I put up salsa last night, 4 ingredients run through a food processor, placed in jars and boiled in a water bath for about 15 minutes. Thy all have good tight seals on them and look great. 

I thought they looked good until my mama said they weren't supposed to have bubbles in them. They are the same kind bubbles that is in my salsa after I run it through the food processor. Any ideas? Does this make the salsa inedible? I'm new here btw and a noob at homesteading. ANY advice is welcome and appreciated!


----------



## BackfourtyMI.

Not sure about the bubbles but I always cook my salsa & hot pack it, run a knife around the inside of the jar before putting a lid & ring on it & hot water bathing. I don't get bubbles in mine.

Sounds like you may have cold packed it & the bubbles are from it being kinda frothy after your food processor?
I don't think all those air bubbles in your food is good when canning, that's why we run the knife around the inside of jars to release air bubbles.


----------



## Randy Rooster

Id say that you ought to cook your salsa at least until boiling before putting it in the jars - thats what I do and it should get rid of the froth left over from the food processor.


----------



## mrsmac82

Thank y'all so much! I only got a little bit put up. Should I discard and try again? I'm putting up tomato sauce today and I'm going to do it the way you guys suggested. No cold packing.  

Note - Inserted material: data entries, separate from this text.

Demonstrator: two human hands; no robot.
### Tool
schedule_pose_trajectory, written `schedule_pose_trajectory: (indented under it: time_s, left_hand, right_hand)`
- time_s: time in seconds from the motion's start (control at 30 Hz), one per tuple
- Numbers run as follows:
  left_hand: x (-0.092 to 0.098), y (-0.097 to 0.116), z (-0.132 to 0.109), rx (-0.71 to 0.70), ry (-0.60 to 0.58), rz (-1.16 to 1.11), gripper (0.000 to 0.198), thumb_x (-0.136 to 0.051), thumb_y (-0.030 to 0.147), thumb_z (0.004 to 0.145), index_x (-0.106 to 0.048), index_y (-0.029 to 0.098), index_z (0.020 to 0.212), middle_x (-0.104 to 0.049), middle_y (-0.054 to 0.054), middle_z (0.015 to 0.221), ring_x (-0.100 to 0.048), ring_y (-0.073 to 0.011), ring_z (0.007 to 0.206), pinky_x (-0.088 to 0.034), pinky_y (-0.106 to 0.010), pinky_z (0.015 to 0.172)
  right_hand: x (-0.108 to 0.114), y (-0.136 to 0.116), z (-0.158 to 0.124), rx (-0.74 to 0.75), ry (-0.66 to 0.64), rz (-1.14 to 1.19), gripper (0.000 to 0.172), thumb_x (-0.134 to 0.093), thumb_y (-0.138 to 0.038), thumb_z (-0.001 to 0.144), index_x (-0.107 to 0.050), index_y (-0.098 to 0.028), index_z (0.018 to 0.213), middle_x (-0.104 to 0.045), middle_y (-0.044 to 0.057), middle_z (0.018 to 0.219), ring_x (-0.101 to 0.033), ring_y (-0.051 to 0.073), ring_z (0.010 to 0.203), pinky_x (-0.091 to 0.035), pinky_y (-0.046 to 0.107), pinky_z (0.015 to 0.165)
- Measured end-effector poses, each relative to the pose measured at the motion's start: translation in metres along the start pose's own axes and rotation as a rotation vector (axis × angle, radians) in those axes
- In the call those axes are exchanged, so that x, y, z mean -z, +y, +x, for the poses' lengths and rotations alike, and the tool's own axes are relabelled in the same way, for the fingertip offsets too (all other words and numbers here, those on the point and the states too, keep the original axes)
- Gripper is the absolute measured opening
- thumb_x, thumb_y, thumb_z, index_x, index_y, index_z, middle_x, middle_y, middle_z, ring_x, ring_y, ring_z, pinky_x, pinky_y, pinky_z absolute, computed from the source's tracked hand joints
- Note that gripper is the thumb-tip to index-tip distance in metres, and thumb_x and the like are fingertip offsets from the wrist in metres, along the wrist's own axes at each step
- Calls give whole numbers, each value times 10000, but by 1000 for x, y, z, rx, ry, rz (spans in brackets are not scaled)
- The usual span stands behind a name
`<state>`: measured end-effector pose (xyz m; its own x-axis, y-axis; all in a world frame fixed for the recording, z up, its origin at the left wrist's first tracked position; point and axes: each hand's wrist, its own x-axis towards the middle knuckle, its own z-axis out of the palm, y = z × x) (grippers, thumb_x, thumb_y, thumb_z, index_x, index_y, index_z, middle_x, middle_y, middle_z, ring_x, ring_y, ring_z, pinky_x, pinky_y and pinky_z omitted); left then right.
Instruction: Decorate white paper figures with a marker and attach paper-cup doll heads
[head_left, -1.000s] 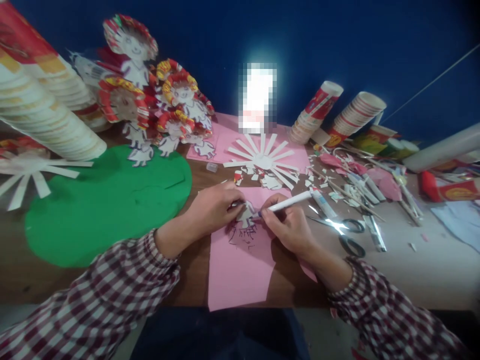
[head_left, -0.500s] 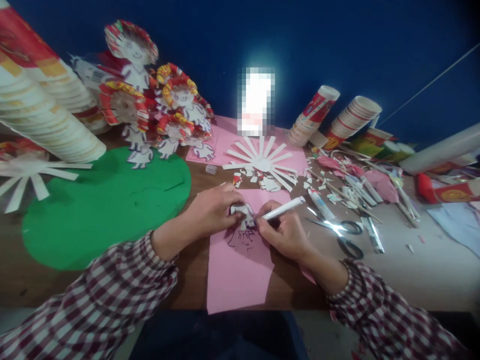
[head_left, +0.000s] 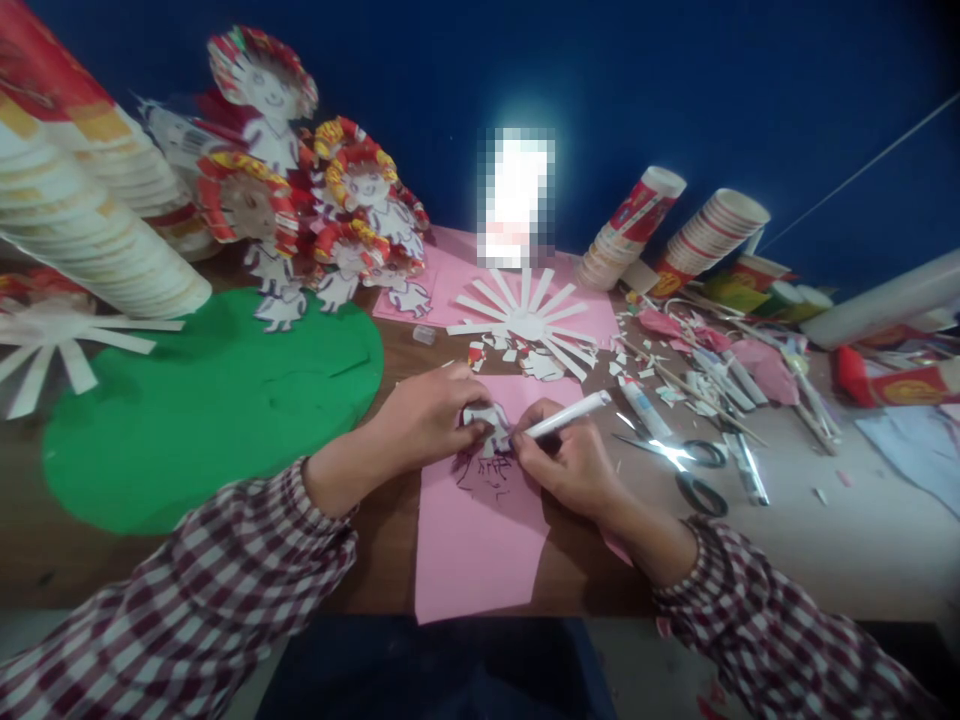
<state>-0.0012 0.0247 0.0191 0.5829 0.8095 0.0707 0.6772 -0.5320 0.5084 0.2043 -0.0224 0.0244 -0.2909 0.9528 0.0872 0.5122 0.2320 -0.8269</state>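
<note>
My left hand (head_left: 431, 410) pinches a small white paper cutout (head_left: 486, 428) between thumb and fingers, just above the pink paper (head_left: 480, 560). A white marker (head_left: 568, 414) is gripped in my right hand (head_left: 562, 455), its tip close to the cutout's right edge; whether it touches is too blurred to tell. Purple outline shows along part of the cutout. Dark marker strokes lie on the pink sheet right below it. Fingers hide some of the cutout's left side.
To the left lies a green oval sheet (head_left: 225, 430), with decorated paper figures (head_left: 270, 110) and stacked paper cups (head_left: 97, 220) behind. Black-handled scissors (head_left: 679, 455), paper scraps and a glue tube (head_left: 643, 408) lie right of my right hand. A fringed white paper piece (head_left: 525, 322) sits ahead.
Both hands keep nearly the same place and hold. The view has shifted very slightly; nothing is taken up or let go.
</note>
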Motion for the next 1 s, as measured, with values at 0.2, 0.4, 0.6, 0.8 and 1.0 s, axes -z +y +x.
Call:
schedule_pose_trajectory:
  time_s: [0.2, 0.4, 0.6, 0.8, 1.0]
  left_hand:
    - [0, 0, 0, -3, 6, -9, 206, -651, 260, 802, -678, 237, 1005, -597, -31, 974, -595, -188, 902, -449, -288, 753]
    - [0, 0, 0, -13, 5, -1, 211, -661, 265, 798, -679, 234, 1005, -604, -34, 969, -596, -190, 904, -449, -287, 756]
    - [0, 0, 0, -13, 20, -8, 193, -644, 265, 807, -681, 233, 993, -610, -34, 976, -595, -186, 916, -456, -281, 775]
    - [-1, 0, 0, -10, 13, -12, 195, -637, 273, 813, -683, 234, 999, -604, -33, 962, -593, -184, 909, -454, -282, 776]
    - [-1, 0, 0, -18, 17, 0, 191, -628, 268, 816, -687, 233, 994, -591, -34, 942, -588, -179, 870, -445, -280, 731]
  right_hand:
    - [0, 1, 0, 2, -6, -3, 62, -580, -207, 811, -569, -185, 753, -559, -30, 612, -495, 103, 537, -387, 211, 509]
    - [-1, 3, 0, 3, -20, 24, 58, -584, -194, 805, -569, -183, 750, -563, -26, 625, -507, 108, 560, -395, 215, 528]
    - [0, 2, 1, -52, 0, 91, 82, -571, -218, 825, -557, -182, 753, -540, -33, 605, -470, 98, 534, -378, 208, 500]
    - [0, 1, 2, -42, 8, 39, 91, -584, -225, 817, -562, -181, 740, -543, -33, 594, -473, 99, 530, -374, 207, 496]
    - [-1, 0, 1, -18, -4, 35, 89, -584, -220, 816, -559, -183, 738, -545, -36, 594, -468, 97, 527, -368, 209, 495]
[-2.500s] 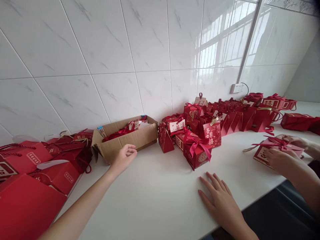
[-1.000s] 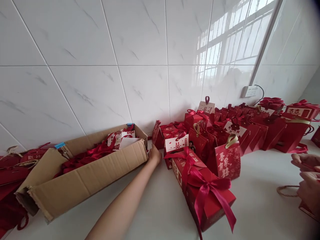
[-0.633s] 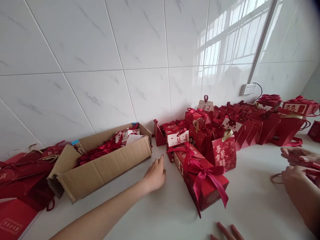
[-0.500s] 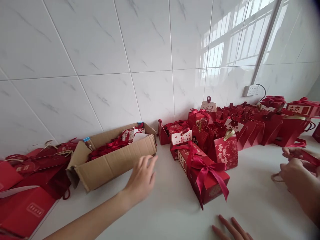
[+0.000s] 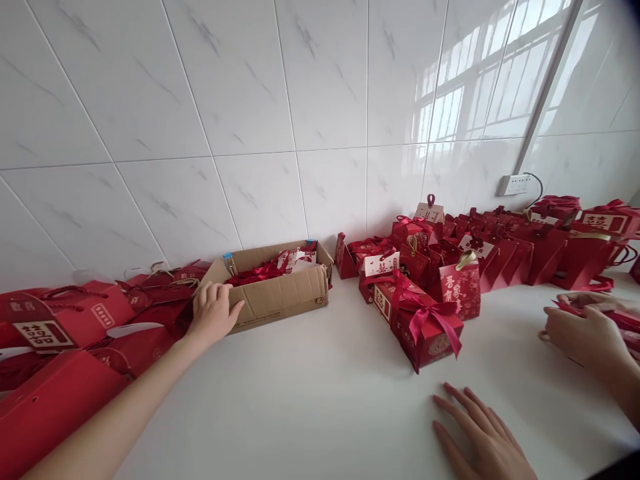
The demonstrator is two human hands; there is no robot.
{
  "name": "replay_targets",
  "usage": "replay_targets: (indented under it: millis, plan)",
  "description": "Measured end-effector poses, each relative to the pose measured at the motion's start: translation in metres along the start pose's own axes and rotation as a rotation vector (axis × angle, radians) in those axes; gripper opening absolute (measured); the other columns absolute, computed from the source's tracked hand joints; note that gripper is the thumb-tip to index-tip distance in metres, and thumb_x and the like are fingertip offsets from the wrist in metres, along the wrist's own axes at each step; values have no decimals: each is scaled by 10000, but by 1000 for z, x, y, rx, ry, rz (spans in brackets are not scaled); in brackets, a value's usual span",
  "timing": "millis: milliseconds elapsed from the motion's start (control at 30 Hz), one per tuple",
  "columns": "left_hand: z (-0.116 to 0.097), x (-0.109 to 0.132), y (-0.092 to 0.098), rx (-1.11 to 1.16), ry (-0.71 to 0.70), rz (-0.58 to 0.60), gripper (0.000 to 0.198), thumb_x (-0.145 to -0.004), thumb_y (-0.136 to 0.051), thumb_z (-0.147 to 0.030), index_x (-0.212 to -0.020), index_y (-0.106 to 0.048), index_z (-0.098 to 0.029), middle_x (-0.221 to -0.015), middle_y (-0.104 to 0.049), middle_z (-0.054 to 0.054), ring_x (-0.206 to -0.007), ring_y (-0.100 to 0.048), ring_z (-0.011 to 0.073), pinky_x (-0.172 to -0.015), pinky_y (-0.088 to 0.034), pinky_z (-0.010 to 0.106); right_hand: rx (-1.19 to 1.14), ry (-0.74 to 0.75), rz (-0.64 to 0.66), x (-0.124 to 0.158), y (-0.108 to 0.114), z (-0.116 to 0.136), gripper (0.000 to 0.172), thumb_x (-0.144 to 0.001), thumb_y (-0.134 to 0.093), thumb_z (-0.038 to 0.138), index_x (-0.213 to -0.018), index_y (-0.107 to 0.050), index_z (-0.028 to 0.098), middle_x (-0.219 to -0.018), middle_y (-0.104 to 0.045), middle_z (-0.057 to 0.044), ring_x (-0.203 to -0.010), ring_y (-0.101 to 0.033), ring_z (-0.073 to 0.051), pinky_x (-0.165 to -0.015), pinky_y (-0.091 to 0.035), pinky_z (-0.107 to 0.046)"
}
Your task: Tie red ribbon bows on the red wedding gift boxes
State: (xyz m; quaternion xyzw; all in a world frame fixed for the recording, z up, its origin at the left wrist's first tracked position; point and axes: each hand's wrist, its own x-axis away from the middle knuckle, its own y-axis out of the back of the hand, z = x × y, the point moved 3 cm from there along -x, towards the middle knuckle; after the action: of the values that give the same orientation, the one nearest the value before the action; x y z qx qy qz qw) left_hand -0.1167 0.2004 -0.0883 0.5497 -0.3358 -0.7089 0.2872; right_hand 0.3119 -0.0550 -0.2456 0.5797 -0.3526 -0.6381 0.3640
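- While the cardboard box is set near the wall, its left end is overlapped by the left hand, grip unclear.
- Fingers spread, the right hand is laid on the table.

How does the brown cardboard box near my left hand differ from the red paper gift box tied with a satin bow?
The brown cardboard box is open-topped; the red paper gift box with the satin bow is closed. The cardboard box is longer than the gift box. The cardboard box is mostly plain; the gift box is ornately printed. Both stand on the white table.
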Motion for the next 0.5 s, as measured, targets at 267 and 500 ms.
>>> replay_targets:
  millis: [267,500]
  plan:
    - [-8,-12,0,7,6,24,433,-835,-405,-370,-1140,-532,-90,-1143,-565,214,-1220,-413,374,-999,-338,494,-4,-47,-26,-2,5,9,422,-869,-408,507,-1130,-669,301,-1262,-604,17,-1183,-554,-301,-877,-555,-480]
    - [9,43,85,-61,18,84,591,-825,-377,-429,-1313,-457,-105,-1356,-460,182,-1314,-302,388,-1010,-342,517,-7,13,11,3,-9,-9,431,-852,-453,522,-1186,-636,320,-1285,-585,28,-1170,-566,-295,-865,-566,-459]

Sent from my ADR6325 using Tapatalk 2


----------



## Gladrags

You'll never get _all _the bubbles out. A few bubbles are no big deal ... as long as they're not moving!


----------



## luvrulz

mrsmac82 said:


> Thank y'all so much! I only got a little bit put up. Should I discard and try again? I'm putting up tomato sauce today and I'm going to do it the way you guys suggested. No cold packing.
> 
> Sent from my ADR6325 using Tapatalk 2


Or you can open the jars, bring up to boiling and re-can in fresh jars without the bubbles. Just do like they said above and you should be ok!


----------